Joe Rogan listeners—and thus, perhaps, Buffalo Trace drinkers and Foundation smokers—are the type to not push when Rogan spends months spreading misinformation about COVID-19, the vaccine, and ultimately convinces one of the NFL’s marquee names to listen to his steps for “immunization” rather than actual doctor’s who say to get vaccinated.
This is why I don’t enjoy cigar lounges, because the kind of “conversation” that happens on Rogan’s show is precisely the conversation that happens there, and most places where largely men gather. And subsequently, the cigars and whiskey that get consumed come to be associated with this kind of conversation. And then, when I want to dive deeper into the culture of my vices, YouTube suggests I watch Joe Rogan, leader of disaffected men convinced they are the last gasps of masculinity holding the country together.
But I was never under threat of becoming a Joe Rogan listener. When YouTube started suggesting him to me, I knew who he was, I was aware enough about what he stood for, that I knew there wasn’t going to be anything in these three hour conversations that I needed to hear. That Rogan and I both share a love of cigars and bourbon is not nearly enough for me to hear him out.

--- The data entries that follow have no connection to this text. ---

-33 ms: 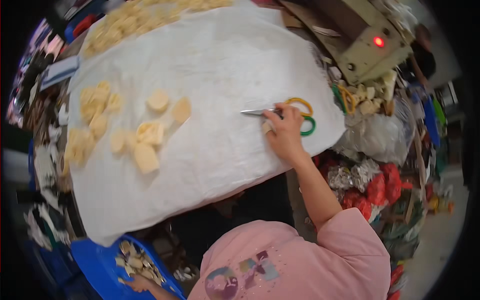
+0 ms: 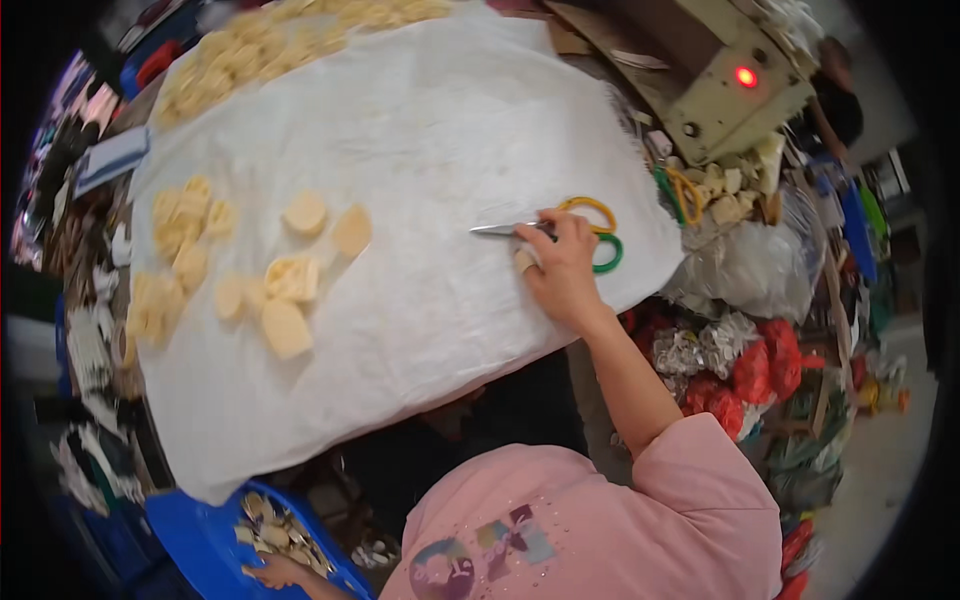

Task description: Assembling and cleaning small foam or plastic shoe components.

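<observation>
The whole view is shifted slightly toward 7 o'clock since the earlier frame; against the white cloth (image 2: 410,310), hands and scissors are seen essentially unmoved. At 1 o'clock, the scissors (image 2: 606,254) are covered near the pivot by the right hand (image 2: 566,268); whether they are clamped cannot be told. Cream pieces (image 2: 286,331) are spread toward 9 o'clock. At 7 o'clock, the blue bin's (image 2: 190,530) contents are reached by the left hand (image 2: 275,571), its grip indiscernible.

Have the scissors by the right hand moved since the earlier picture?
No, not visibly: the scissors lie at the same place on the white cloth, judged against its right edge; only the whole view shifted slightly.
</observation>
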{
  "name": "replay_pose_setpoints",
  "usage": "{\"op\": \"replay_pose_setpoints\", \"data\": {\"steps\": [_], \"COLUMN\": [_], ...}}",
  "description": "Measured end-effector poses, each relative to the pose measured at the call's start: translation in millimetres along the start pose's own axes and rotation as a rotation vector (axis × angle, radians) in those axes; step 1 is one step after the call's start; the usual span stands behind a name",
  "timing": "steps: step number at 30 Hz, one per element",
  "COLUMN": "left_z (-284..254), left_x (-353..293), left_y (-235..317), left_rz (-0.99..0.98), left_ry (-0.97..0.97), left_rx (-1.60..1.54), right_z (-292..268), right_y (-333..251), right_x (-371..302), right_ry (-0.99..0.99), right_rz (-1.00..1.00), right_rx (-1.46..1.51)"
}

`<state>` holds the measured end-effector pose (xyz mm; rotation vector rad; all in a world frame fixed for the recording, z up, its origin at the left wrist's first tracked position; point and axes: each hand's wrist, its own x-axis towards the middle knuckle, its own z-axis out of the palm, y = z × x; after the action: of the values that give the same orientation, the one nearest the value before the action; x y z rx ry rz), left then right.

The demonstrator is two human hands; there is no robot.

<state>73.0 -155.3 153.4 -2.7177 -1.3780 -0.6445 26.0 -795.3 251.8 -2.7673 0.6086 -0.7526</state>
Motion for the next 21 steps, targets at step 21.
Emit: {"op": "replay_pose_setpoints", "data": {"steps": [21], "left_z": [-161.9], "left_x": [-246.5], "left_y": [282.7], "left_rz": [1.542], "left_ry": [-0.334], "left_rx": [-0.866], "right_z": [-45.1], "right_y": [305.9], "right_x": [249.3], "right_ry": [0.054], "right_rz": [0.405], "right_rx": [-0.270]}}
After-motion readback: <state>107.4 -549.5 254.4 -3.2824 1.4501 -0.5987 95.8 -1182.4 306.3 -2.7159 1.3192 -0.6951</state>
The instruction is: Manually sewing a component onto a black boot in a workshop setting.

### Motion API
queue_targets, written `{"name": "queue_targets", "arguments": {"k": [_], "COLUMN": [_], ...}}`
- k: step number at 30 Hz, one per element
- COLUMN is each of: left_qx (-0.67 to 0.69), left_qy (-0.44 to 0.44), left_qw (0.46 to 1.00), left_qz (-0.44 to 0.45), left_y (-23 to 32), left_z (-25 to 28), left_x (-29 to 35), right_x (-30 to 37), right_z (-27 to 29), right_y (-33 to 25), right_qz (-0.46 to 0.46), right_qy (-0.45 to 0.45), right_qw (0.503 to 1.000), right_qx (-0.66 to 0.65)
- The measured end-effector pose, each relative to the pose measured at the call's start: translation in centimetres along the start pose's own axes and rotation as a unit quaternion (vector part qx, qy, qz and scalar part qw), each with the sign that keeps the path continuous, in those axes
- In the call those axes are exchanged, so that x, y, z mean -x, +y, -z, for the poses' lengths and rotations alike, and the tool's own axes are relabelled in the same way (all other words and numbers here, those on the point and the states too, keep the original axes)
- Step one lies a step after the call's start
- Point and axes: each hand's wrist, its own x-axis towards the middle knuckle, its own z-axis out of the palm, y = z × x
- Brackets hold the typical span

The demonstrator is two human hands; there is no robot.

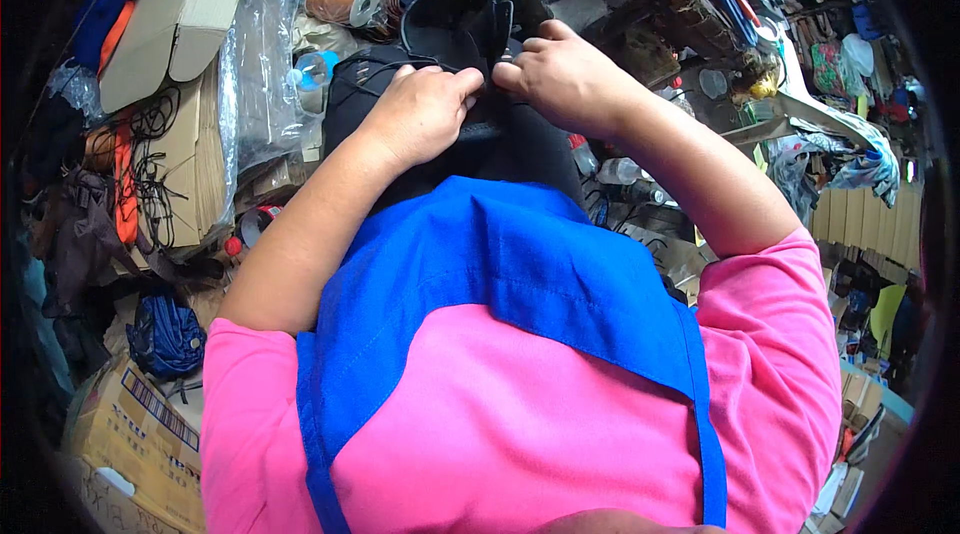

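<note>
A black boot (452, 18) with a curved, open top stands over my lap, beyond my hands. Thin black lace (372, 70) loops to its left and runs to the fingers of my left hand (425, 104), which are closed on it in a pinch. Close by on the right, my right hand (570, 79) is closed too, thumb and forefinger pressed together against the boot's near side. What lies between those fingers is hidden. Below both hands, a blue apron (510, 234) covers my lap.
At the left lean flattened cardboard boxes (185, 19) and clear plastic sheeting (265, 84). An orange-brown spool (345, 0) lies beyond my left hand. Plastic bottles (620, 172) sit beside my right forearm. A printed carton (135, 434) stands at the lower left.
</note>
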Motion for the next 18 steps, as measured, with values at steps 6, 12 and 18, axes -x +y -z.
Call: {"name": "queue_targets", "arguments": {"k": [6, 12, 18], "left_qx": [-0.061, -0.089, 0.321], "left_qy": [0.039, 0.098, 0.227], "left_qw": [0.996, 0.988, 0.918], "left_qz": [-0.052, 0.082, 0.060], "left_y": [-0.4, -3.9, 1.4], "left_z": [0.9, 5.4, 8.2], "left_x": [1.9, 10.0, 5.1], "right_x": [0.4, 8.4, 2.8], "right_z": [-1.6, -4.5, 0.7], "right_y": [1.8, 6.4, 4.3], "right_qz": [0.036, -0.308, -0.201], "right_qy": [0.042, -0.029, 0.299], "right_qw": [0.997, 0.904, 0.542], "right_qx": [-0.053, -0.296, -0.759]}}
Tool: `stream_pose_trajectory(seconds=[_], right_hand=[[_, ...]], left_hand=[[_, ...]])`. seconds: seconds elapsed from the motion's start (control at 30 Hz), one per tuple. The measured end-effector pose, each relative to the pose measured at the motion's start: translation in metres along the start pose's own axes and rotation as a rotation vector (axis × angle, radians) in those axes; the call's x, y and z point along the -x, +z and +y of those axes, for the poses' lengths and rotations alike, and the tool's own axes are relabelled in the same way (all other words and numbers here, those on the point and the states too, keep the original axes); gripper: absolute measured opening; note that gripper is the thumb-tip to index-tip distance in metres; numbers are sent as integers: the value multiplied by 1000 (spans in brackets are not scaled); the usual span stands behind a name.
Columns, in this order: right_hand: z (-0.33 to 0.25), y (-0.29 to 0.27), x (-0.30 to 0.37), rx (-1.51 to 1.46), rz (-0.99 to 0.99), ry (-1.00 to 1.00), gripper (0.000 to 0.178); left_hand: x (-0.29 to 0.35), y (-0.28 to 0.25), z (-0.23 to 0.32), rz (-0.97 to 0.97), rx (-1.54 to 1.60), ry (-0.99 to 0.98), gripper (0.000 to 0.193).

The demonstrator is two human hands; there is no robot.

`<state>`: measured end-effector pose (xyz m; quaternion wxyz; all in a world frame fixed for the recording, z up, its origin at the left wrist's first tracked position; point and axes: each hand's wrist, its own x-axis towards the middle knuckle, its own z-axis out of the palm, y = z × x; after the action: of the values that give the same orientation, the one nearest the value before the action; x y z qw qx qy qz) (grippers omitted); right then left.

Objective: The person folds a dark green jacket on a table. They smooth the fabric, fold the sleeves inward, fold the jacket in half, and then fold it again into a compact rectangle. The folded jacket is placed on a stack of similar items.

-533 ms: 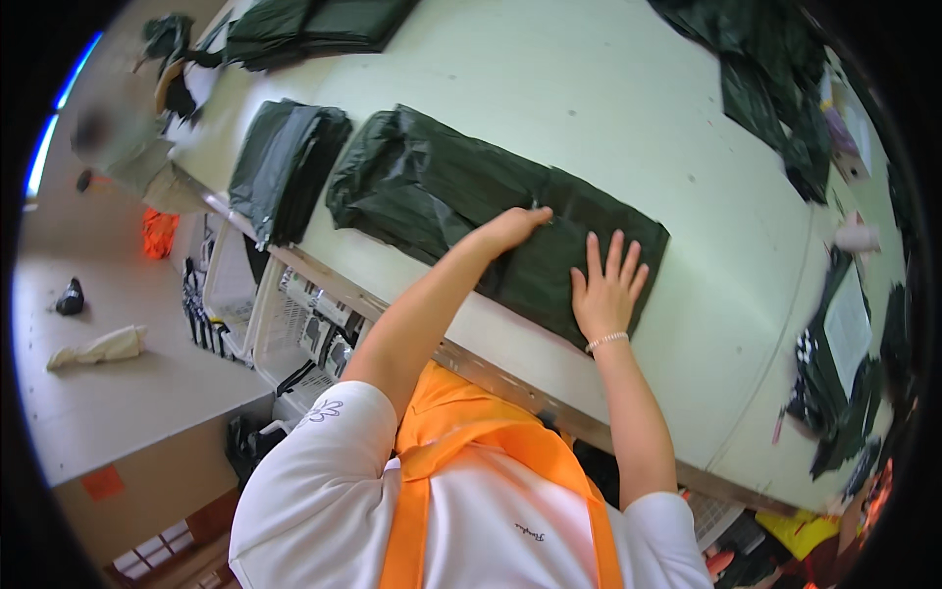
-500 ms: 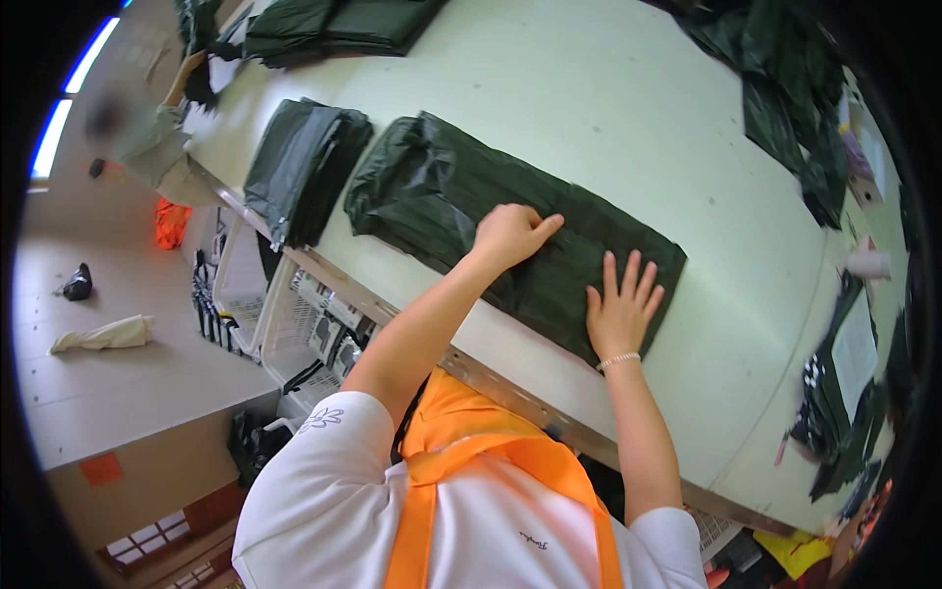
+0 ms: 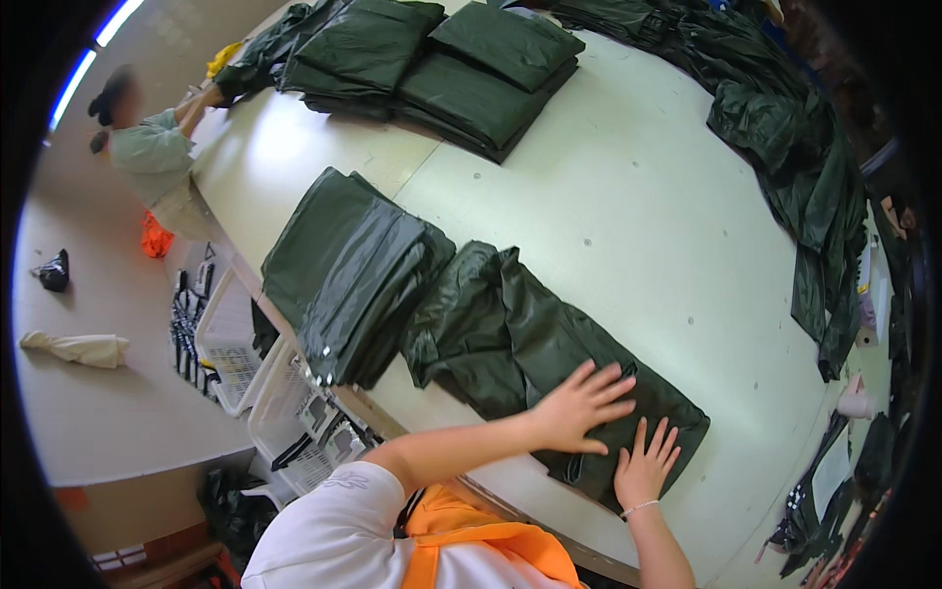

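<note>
On the pale table (image 3: 628, 245) before me lies a long folded piece of thin, shiny dark green material (image 3: 549, 344). It is rumpled at its left end and smoother toward the right. My left hand (image 3: 584, 407) rests palm down on it, right of its middle, fingers spread. Just to the right and nearer to me, my right hand (image 3: 648, 466), with a bracelet at the wrist, lies flat on its near right end. A stack of similar folded dark green pieces (image 3: 358, 270) sits against the rumpled end.
More folded stacks (image 3: 471, 93) stand at the far side. Loose dark green material (image 3: 765, 147) runs along the far right edge. White plastic baskets (image 3: 235, 344) stand below the table's left edge. A co-worker (image 3: 152, 147) handles dark material at the far left.
My left hand has opened from a loose curl and moved right along the folded piece toward my right hand. My right hand stays flat near the right end. The view has shifted, showing more far stacks.
</note>
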<state>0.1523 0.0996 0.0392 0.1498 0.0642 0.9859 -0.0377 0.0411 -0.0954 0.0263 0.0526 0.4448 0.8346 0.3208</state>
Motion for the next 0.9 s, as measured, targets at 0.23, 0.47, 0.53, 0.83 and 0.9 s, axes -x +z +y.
stream_pose_trajectory(seconds=[0.23,0.47,0.53,0.83,0.9], right_hand=[[-89,-103,-217,-618,-320,-187,32],[-261,-88,-500,-1503,-414,-16,24],[-282,-87,-529,-1692,-337,96,28],[-301,-94,-475,-2004,-391,99,22],[-277,-84,-429,-2133,-327,149,16]], left_hand=[[6,13,-30,-162,119,-75,80],[11,18,-45,-227,326,-47,75],[15,22,-47,-238,353,-33,74],[15,35,-44,-128,314,-41,77],[12,32,-44,-155,307,-57,80]])
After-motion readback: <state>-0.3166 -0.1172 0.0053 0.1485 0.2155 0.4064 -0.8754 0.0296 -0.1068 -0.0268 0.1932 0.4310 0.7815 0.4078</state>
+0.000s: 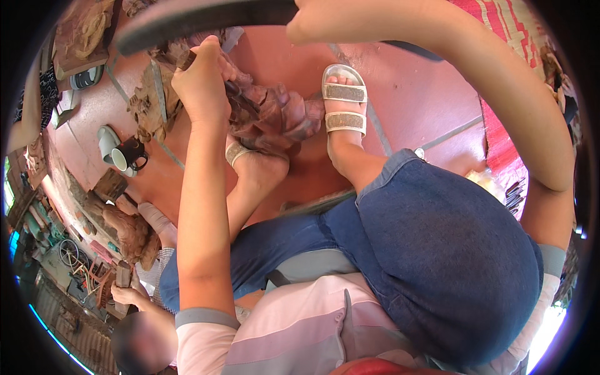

For some other guy, though, it may be. It probably is. There is some other guy, discovering whiskey or cigars, searching for more info on YouTube, coming across some Joe Rogan clips, and sitting for hours listening because, hey, this guy likes what he likes. He’ll want to listen to Rogan talk to Mike Tyson, or Russell Brand, or Kevin Hart, or Robert Downey Jr. Then he’ll listen to the episodes with Sam Harris, or Alex Jones, or Elon Musk. And soon enough, he’ll hear Rogan say something like:
“Transgender people, it’s clearly a real thing … It’s existed throughout history. There’s always been people like that…What [author] Douglas Murray was saying is that some of them [in contemporary society] aren’t really that. They’re just latching onto this need to get attention, or to be special, to stand out, to be a victim.”
And to that guy, smoking his cigar and sipping his bourbon, it won’t sound like anything more than just men being men.